* **What the exercise asks**
Repeat the listing exactly. The images do not belong in the copy.

[[ Available data, beginning ]]

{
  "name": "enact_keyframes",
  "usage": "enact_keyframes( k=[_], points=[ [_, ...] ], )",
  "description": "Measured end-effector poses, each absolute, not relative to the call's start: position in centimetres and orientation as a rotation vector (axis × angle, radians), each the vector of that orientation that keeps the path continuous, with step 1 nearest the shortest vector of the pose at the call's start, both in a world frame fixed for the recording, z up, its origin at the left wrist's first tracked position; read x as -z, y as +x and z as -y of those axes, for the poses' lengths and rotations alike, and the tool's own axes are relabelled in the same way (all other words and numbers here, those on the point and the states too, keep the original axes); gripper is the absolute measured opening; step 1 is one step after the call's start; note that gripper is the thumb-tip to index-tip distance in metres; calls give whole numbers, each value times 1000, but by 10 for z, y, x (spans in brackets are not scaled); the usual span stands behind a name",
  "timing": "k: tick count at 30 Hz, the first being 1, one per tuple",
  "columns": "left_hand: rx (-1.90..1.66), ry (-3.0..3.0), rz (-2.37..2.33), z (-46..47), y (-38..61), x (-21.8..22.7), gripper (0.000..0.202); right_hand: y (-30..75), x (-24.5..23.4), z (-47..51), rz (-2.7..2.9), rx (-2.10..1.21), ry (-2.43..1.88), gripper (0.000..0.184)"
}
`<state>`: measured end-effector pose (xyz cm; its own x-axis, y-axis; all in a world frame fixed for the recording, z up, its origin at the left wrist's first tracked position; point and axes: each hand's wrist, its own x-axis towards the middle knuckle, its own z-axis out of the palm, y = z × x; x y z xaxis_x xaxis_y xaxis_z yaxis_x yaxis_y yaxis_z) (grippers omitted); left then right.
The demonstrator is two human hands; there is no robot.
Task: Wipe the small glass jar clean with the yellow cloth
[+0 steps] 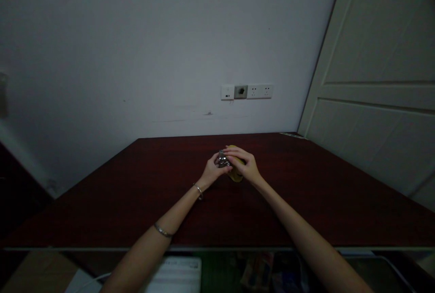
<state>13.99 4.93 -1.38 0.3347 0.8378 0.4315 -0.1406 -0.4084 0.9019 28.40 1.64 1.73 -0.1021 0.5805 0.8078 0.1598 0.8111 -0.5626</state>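
Observation:
Over the middle of the dark red table, my left hand [211,171] is closed around a small, shiny silver metal object [223,160] with a rounded surface. Its exact kind cannot be made out. My right hand [248,166] is curled over a yellow, cloth-like piece [235,176], which shows above and below the fingers. The yellow piece lies against the right side of the silver object, and the fingertips of both hands come close together there. The fingers hide much of both things.
The table [136,184] reaches back to a pale wall with a row of sockets [260,91]. A white panelled door [377,89] stands along the right side. Below the front edge are a white box-like thing [180,275] and several dim items.

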Motion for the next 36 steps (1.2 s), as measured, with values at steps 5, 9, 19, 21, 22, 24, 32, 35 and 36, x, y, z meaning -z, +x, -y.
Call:
enact_keyframes(
  k=[5,9,19,21,22,24,32,35,36],
  points=[
    [-1257,1644,-681,-49,139,13,69,283,-16,-19,1633,-435,-626,18],
    [-1201,1658,-677,-45,140,9,70,286,-14,-26,1554,-535,-674,22],
    [-1070,1461,-732,-49,137,12,57,290,-13,-23,1685,-545,-742,39],
    [-1029,1447,-736,-50,135,11,56,294,-14,-22,1766,-554,-685,44],
    [-1006,1440,-739,-51,134,11,55,296,-15,-22,1808,-570,-665,47],
    [-964,1425,-754,-51,133,10,54,297,-15,-21,1868,-598,-663,56],
    [-897,1431,-753,-53,132,9,52,290,-5,-25,1849,-502,-781,71],
    [-870,1442,-714,-55,130,9,53,290,-4,-27,1796,-528,-793,70],
    [-856,1441,-702,-56,129,9,54,290,-4,-28,1770,-546,-798,70]
  ],
)
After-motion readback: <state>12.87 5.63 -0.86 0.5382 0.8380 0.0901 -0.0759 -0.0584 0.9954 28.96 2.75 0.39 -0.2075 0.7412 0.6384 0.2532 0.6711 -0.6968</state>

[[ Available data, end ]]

* **Written answer**
{
  "name": "enact_keyframes",
  "usage": "enact_keyframes( k=[_], points=[ [_, ...] ], )",
  "description": "Measured end-effector poses, each absolute, not relative to the call's start: position in centimetres and orientation as a rotation vector (axis × angle, radians), each the vector of that orientation that keeps the path continuous, with step 1 nearest the shortest vector of the pose at the call's start, both in a world frame fixed for the recording, z up, its origin at the left wrist's first tracked position; read x as -z, y as +x and z as -y of those axes, for the poses' lengths and rotations alike, and the tool's own axes are relabelled in the same way (all other words and numbers here, those on the point and the states too, keep the original axes); gripper is the absolute measured opening; step 1 is one step after the call's start; note that gripper is the thumb-tip to index-tip distance in metres; calls give whole numbers, each value times 1000, but by 10 for z, y, x (spans in brackets are not scaled); the usual span stands behind a name",
  "timing": "k: tick count at 30 Hz, the first being 1, one per tuple",
  "columns": "left_hand: rx (-1.90..1.66), ry (-3.0..3.0), rz (-2.37..2.33), z (-46..47), y (-38..61), x (-21.8..22.7), gripper (0.000..0.202); right_hand: y (-30..75), x (-24.5..23.4), z (-47..51), rz (-2.7..2.9), rx (-2.10..1.21), ry (-2.43..1.88), gripper (0.000..0.184)"
}
`<state>`: measured end-effector pose (xyz cm; its own x-axis, y-axis; all in a world frame fixed for the recording, z up, its origin at the left wrist's first tracked position; point and axes: each hand's wrist, its own x-axis towards the middle knuckle, its own z-axis out of the palm, y = z × x; x y z xaxis_x xaxis_y xaxis_z yaxis_x yaxis_y yaxis_z) (grippers omitted); left then right.
The demonstrator is two human hands; there is no robot.
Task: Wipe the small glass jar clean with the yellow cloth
[+0 steps] 
<state>13.99 4.93 -1.38 0.3347 0.8378 0.4315 -0.1406 -0.4084 0.9019 28.40 1.64 1.73 -0.1021 0.5805 0.8078 0.1598 0.8111 -0.5626</state>
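Observation:
Over the middle of the dark red table, my left hand [211,171] is closed around a small, shiny silver metal object [223,160] with a rounded surface. Its exact kind cannot be made out. My right hand [248,166] is curled over a yellow, cloth-like piece [235,176], which shows above and below the fingers. The yellow piece lies against the right side of the silver object, and the fingertips of both hands come close together there. The fingers hide much of both things.
The table [136,184] reaches back to a pale wall with a row of sockets [260,91]. A white panelled door [377,89] stands along the right side. Below the front edge are a white box-like thing [180,275] and several dim items.
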
Motion for the next 36 steps (1.2 s), as measured, with values at steps 5, 9, 19, 21, 22, 24, 32, 35 and 36, x, y, z meaning -z, +x, -y.
Call:
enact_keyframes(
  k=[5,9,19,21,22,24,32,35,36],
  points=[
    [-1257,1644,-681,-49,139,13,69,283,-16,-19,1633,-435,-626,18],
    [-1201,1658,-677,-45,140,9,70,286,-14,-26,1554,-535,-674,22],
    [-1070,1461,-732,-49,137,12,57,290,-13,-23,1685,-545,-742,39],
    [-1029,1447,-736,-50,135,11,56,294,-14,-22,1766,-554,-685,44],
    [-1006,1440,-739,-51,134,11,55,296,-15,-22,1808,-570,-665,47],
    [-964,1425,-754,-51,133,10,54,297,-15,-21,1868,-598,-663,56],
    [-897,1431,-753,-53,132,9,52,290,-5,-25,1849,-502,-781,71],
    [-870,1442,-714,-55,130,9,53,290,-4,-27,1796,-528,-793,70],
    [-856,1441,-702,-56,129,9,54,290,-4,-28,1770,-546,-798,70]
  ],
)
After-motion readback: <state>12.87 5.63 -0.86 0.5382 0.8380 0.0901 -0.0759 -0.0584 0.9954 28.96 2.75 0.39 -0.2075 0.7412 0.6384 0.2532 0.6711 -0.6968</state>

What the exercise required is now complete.